How to complete this task: Each line below should be repeated exactly as written, with no pictures carried over.

===

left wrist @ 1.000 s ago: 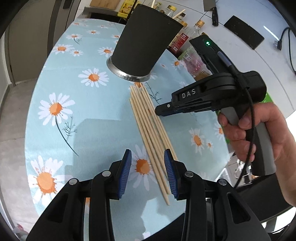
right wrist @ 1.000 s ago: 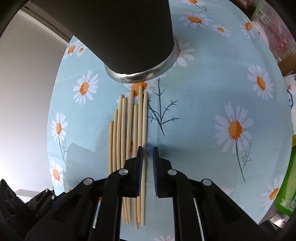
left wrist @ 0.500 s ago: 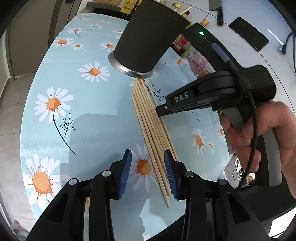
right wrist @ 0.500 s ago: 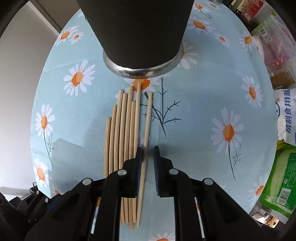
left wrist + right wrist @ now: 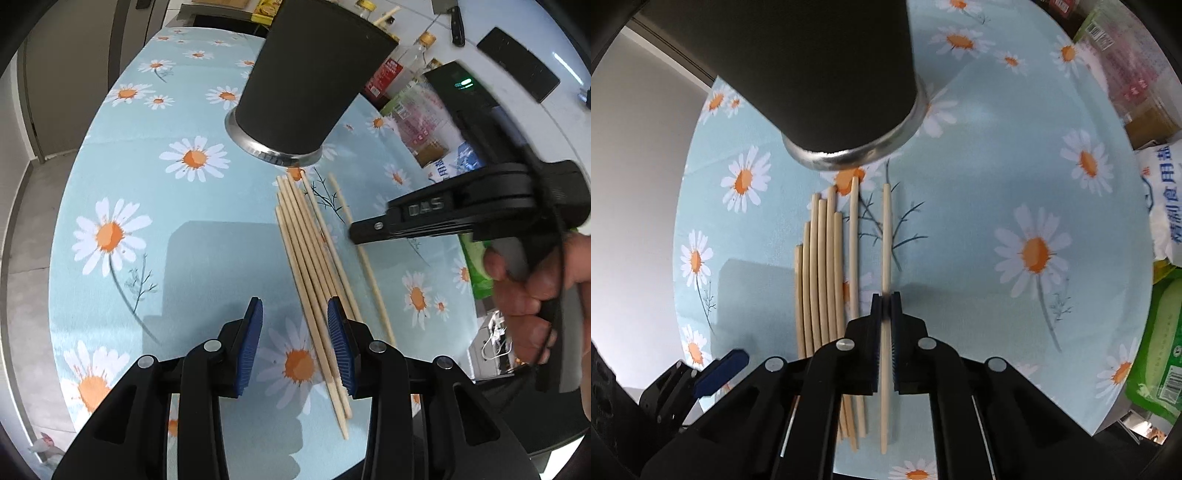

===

Result of this exercise:
left wrist @ 1.000 s ago: 
right wrist @ 1.000 s ago: 
left wrist @ 0.500 s ago: 
right wrist @ 0.500 s ago: 
left wrist + right wrist @ now: 

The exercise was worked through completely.